What you should do: Restate all entries exactly. Skip the images.

Listed entries:
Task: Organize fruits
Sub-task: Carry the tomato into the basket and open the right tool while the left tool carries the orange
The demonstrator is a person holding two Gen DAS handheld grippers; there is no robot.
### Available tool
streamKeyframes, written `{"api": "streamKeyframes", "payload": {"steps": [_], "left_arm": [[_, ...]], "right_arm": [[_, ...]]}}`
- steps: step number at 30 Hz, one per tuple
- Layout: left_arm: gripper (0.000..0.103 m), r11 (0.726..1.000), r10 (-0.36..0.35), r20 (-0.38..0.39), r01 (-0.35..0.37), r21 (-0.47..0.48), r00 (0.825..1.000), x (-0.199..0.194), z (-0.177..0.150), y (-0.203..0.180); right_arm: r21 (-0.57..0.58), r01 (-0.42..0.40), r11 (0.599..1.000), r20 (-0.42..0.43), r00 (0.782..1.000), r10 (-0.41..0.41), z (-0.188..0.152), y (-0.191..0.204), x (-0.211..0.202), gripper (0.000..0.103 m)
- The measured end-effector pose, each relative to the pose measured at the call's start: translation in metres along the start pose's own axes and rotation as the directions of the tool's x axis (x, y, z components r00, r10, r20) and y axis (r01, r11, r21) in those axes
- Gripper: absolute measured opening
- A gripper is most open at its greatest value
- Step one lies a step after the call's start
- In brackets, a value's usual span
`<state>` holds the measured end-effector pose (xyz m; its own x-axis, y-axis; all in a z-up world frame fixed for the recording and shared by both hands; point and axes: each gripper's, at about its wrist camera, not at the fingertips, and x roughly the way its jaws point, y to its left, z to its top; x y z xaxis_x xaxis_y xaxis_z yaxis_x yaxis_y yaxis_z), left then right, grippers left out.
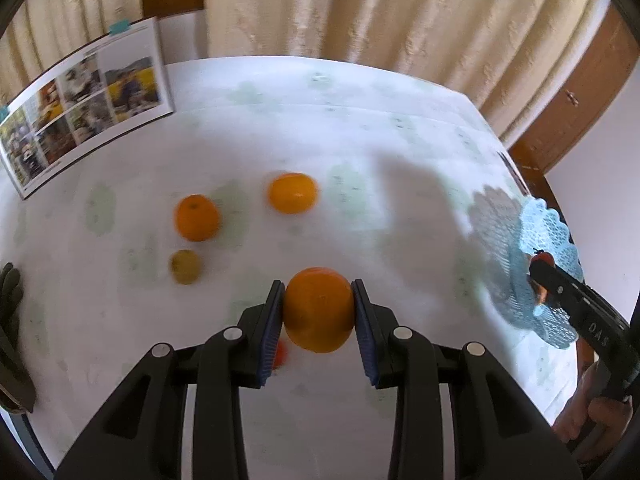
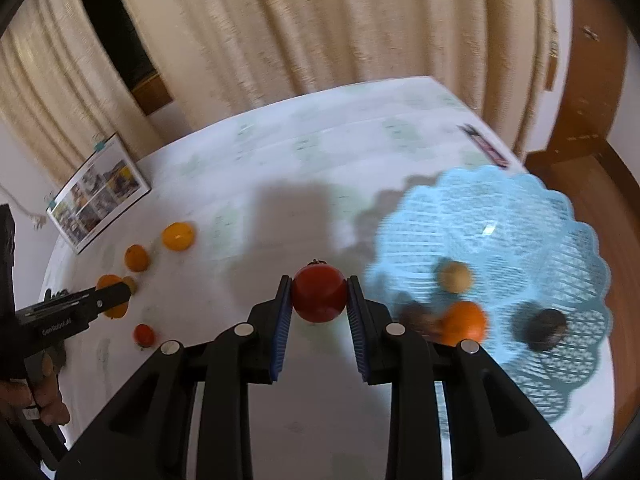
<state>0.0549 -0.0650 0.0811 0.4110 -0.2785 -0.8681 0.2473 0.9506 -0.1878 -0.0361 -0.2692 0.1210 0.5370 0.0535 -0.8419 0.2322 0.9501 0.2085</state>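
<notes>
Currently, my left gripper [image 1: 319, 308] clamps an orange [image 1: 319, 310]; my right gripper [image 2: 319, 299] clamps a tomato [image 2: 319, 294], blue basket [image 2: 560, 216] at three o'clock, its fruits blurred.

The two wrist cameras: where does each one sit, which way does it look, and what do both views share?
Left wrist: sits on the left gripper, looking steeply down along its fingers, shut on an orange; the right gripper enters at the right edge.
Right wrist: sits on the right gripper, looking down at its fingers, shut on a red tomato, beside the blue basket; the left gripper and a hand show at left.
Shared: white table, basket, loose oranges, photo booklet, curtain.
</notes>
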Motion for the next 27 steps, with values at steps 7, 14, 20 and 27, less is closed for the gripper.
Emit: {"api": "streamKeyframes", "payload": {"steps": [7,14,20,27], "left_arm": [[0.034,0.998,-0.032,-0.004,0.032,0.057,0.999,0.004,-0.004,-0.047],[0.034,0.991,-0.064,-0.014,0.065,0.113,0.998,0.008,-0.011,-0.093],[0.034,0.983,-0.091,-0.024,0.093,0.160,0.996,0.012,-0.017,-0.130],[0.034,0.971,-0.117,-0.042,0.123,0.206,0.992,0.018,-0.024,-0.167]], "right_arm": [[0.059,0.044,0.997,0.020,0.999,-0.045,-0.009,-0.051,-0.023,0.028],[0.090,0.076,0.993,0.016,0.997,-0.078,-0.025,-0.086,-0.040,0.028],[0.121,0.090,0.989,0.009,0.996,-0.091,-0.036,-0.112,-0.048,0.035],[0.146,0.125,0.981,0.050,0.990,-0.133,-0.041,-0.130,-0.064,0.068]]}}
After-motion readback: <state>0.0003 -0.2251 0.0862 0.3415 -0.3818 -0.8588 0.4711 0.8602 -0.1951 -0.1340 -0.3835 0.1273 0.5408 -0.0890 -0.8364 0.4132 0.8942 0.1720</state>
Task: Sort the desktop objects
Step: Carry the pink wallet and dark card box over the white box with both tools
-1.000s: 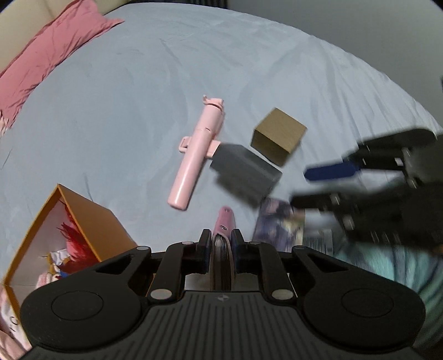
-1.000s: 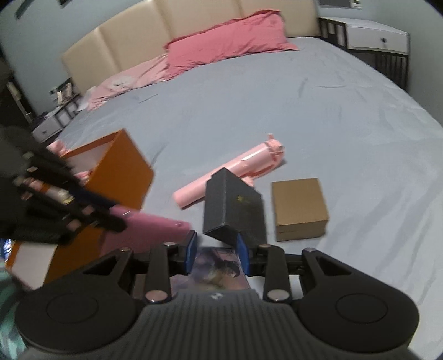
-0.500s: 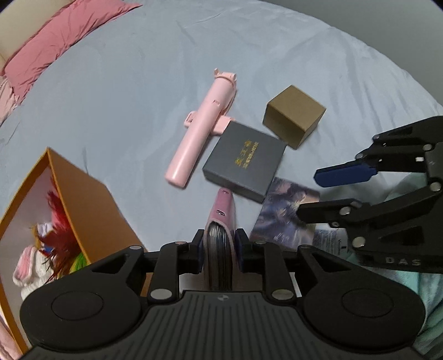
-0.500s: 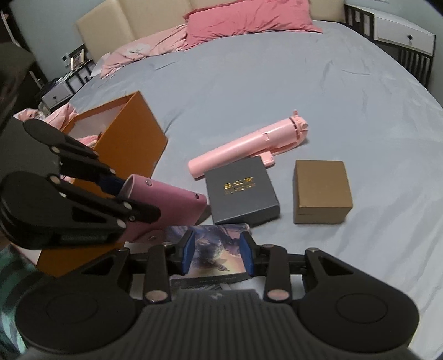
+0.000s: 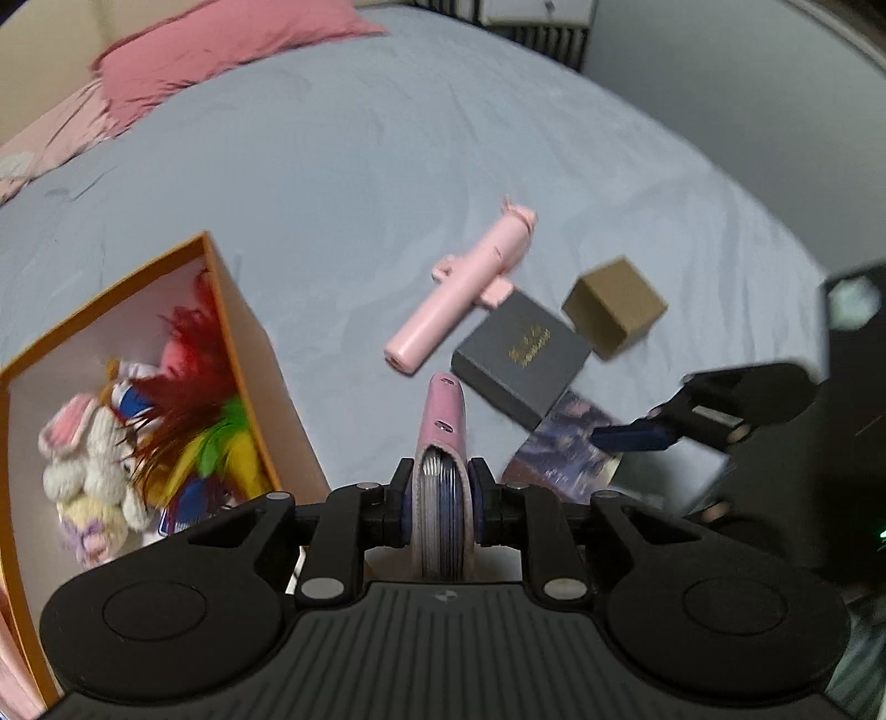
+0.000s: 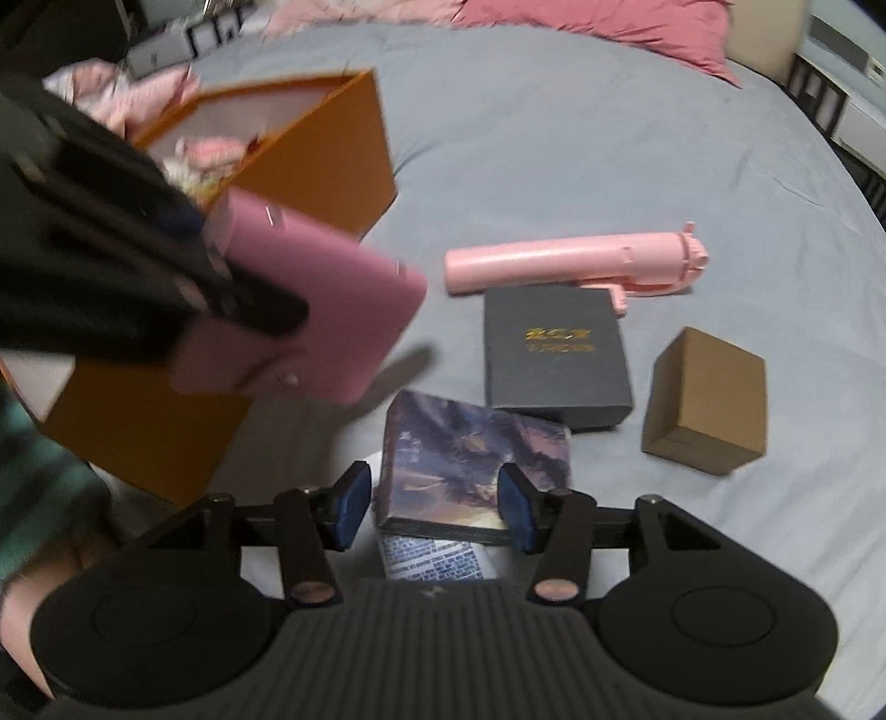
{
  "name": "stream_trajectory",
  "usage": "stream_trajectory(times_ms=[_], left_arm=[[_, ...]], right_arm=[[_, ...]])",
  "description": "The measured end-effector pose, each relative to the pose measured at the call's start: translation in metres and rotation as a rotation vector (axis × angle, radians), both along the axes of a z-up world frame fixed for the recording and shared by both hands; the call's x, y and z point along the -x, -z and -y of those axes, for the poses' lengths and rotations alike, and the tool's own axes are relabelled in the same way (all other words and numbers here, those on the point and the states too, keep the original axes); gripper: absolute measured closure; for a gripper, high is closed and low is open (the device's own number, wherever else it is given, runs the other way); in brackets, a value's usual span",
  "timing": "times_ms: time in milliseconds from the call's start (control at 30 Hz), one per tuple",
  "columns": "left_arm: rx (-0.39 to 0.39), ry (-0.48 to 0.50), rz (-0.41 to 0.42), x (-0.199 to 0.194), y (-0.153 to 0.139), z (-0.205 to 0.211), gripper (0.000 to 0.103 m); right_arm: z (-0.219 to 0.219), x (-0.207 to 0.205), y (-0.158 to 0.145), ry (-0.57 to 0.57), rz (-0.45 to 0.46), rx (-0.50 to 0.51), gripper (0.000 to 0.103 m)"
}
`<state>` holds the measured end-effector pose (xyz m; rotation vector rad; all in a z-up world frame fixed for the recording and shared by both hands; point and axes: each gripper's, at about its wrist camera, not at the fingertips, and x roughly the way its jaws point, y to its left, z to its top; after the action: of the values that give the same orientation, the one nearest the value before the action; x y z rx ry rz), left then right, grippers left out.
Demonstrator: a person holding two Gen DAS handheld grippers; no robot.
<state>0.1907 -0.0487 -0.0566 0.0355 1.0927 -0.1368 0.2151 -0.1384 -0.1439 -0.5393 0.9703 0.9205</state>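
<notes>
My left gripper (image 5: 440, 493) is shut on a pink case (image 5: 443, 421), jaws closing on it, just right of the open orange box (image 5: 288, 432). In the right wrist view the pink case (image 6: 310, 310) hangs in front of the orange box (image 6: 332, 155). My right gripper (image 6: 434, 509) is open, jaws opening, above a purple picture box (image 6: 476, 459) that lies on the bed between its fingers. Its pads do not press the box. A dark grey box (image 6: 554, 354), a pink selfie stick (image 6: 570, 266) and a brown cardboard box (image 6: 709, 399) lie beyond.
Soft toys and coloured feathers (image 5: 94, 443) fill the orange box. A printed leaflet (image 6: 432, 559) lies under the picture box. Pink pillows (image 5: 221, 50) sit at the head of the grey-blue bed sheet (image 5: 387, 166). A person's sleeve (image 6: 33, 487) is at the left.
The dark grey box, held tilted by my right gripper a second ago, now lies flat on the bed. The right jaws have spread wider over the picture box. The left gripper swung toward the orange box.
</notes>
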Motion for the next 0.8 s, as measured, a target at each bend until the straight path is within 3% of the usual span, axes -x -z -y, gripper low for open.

Output below:
Task: Organize fruits
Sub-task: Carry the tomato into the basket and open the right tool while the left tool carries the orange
The demonstrator is a person holding two Gen DAS handheld grippers; there is no robot.
### Available tool
streamKeyframes, written `{"api": "streamKeyframes", "payload": {"steps": [_], "left_arm": [[_, ...]], "right_arm": [[_, ...]]}}`
- steps: step number at 30 Hz, one per tuple
- Layout: left_arm: gripper (0.000..0.103 m), r11 (0.726..1.000), r10 (-0.36..0.35), r20 (-0.38..0.39), r01 (-0.35..0.37), r21 (-0.47..0.48), r00 (0.825..1.000), x (-0.199..0.194), z (-0.177..0.150), y (-0.203..0.180); right_arm: r21 (-0.57..0.58), r01 (-0.42..0.40), r11 (0.599..1.000), r20 (-0.42..0.43), r00 (0.782..1.000), r10 (-0.41..0.41), z (-0.188..0.152), y (-0.191..0.204), x (-0.211..0.202), gripper (0.000..0.103 m)
- The measured end-effector pose, each relative to the pose measured at the call's start: translation in metres along the start pose's own axes and rotation as the directions of the tool's x axis (x, y, z components r00, r10, r20) and y axis (r01, r11, r21) in those axes
- Gripper: absolute measured opening
- A gripper is most open at its greatest value
- Step one lies a step after the call's start
- In brackets, a value's usual span
`<state>` holds the measured end-effector pose (xyz m; its own x-axis, y-axis; all in a z-up world frame fixed for the recording and shared by both hands; point and axes: each gripper's, at about its wrist camera, not at the fingertips, and x roughly the way its jaws point, y to its left, z to its top; x y z xaxis_x xaxis_y xaxis_z yaxis_x yaxis_y yaxis_z), left then right, grippers left out.
<state>0.0549 -0.0650 0.0811 0.4110 -0.2785 -0.8681 0.2473 0.9506 -0.1878 -0.0361 -0.2692 0.1210 0.5370 0.0535 -0.8419 0.2322 0.9501 0.2085</state>
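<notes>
Currently, my left gripper [image 1: 319, 308] clamps an orange [image 1: 319, 310]; my right gripper [image 2: 319, 299] clamps a tomato [image 2: 319, 294], blue basket [image 2: 560, 216] at three o'clock, its fruits blurred.

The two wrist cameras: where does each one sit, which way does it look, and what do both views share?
Left wrist: sits on the left gripper, looking steeply down along its fingers, shut on an orange; the right gripper enters at the right edge.
Right wrist: sits on the right gripper, looking down at its fingers, shut on a red tomato, beside the blue basket; the left gripper and a hand show at left.
Shared: white table, basket, loose oranges, photo booklet, curtain.
</notes>
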Motion for the next 27 steps, with values at steps 7, 14, 20 and 27, less is closed for the gripper.
Emit: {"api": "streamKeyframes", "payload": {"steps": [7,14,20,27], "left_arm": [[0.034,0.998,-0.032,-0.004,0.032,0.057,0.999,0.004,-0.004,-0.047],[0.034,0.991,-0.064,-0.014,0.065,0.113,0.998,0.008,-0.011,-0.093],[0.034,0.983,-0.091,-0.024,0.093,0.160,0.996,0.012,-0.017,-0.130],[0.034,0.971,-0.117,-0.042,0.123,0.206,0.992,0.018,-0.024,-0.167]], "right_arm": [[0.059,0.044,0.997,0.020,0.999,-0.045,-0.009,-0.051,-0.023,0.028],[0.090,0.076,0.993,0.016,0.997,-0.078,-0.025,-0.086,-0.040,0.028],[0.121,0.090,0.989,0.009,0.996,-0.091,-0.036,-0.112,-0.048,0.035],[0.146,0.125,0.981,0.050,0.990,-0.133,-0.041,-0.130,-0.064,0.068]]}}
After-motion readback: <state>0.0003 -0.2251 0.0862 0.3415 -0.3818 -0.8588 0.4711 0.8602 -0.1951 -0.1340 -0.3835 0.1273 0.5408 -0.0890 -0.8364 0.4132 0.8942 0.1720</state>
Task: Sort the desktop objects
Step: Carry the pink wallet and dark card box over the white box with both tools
-1.000s: 
-1.000s: 
-0.500s: 
-0.500s: 
+0.000s: 
+0.000s: 
{
  "name": "stream_trajectory",
  "usage": "stream_trajectory(times_ms=[_], left_arm=[[_, ...]], right_arm=[[_, ...]])",
  "description": "The measured end-effector pose, each relative to the pose measured at the call's start: translation in metres and rotation as a rotation vector (axis × angle, radians), both along the axes of a z-up world frame fixed for the recording and shared by both hands; the call's x, y and z point along the -x, -z and -y of those axes, for the poses' lengths and rotations alike, and the tool's own axes are relabelled in the same way (all other words and numbers here, those on the point and the states too, keep the original axes); gripper: absolute measured closure; for a gripper, high is closed and low is open (the device's own number, wherever else it is given, runs the other way); in brackets, a value's usual span",
  "timing": "times_ms: time in milliseconds from the call's start (control at 30 Hz), one per tuple",
  "columns": "left_arm: rx (-0.39 to 0.39), ry (-0.48 to 0.50), rz (-0.41 to 0.42), x (-0.199 to 0.194), y (-0.153 to 0.139), z (-0.205 to 0.211), gripper (0.000 to 0.103 m); right_arm: z (-0.219 to 0.219), x (-0.207 to 0.205), y (-0.158 to 0.145), ry (-0.57 to 0.57), rz (-0.45 to 0.46), rx (-0.50 to 0.51), gripper (0.000 to 0.103 m)"
}
`<state>` holds the measured end-effector pose (xyz m; rotation vector rad; all in a z-up world frame fixed for the recording and shared by both hands; point and axes: each gripper's, at about its wrist camera, not at the fingertips, and x roughly the way its jaws point, y to its left, z to its top; after the action: of the values that give the same orientation, the one nearest the value before the action; x y z rx ry rz), left then right, grippers left out.
Demonstrator: a person holding two Gen DAS handheld grippers; no robot.
<state>0.1907 -0.0487 -0.0566 0.0355 1.0927 -0.1368 0.2151 -0.1384 -0.1439 -0.5393 0.9703 0.9205</state>
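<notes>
My left gripper (image 5: 440, 493) is shut on a pink case (image 5: 443, 421), jaws closing on it, just right of the open orange box (image 5: 288, 432). In the right wrist view the pink case (image 6: 310, 310) hangs in front of the orange box (image 6: 332, 155). My right gripper (image 6: 434, 509) is open, jaws opening, above a purple picture box (image 6: 476, 459) that lies on the bed between its fingers. Its pads do not press the box. A dark grey box (image 6: 554, 354), a pink selfie stick (image 6: 570, 266) and a brown cardboard box (image 6: 709, 399) lie beyond.
Soft toys and coloured feathers (image 5: 94, 443) fill the orange box. A printed leaflet (image 6: 432, 559) lies under the picture box. Pink pillows (image 5: 221, 50) sit at the head of the grey-blue bed sheet (image 5: 387, 166). A person's sleeve (image 6: 33, 487) is at the left.
The dark grey box, held tilted by my right gripper a second ago, now lies flat on the bed. The right jaws have spread wider over the picture box. The left gripper swung toward the orange box.
</notes>
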Motion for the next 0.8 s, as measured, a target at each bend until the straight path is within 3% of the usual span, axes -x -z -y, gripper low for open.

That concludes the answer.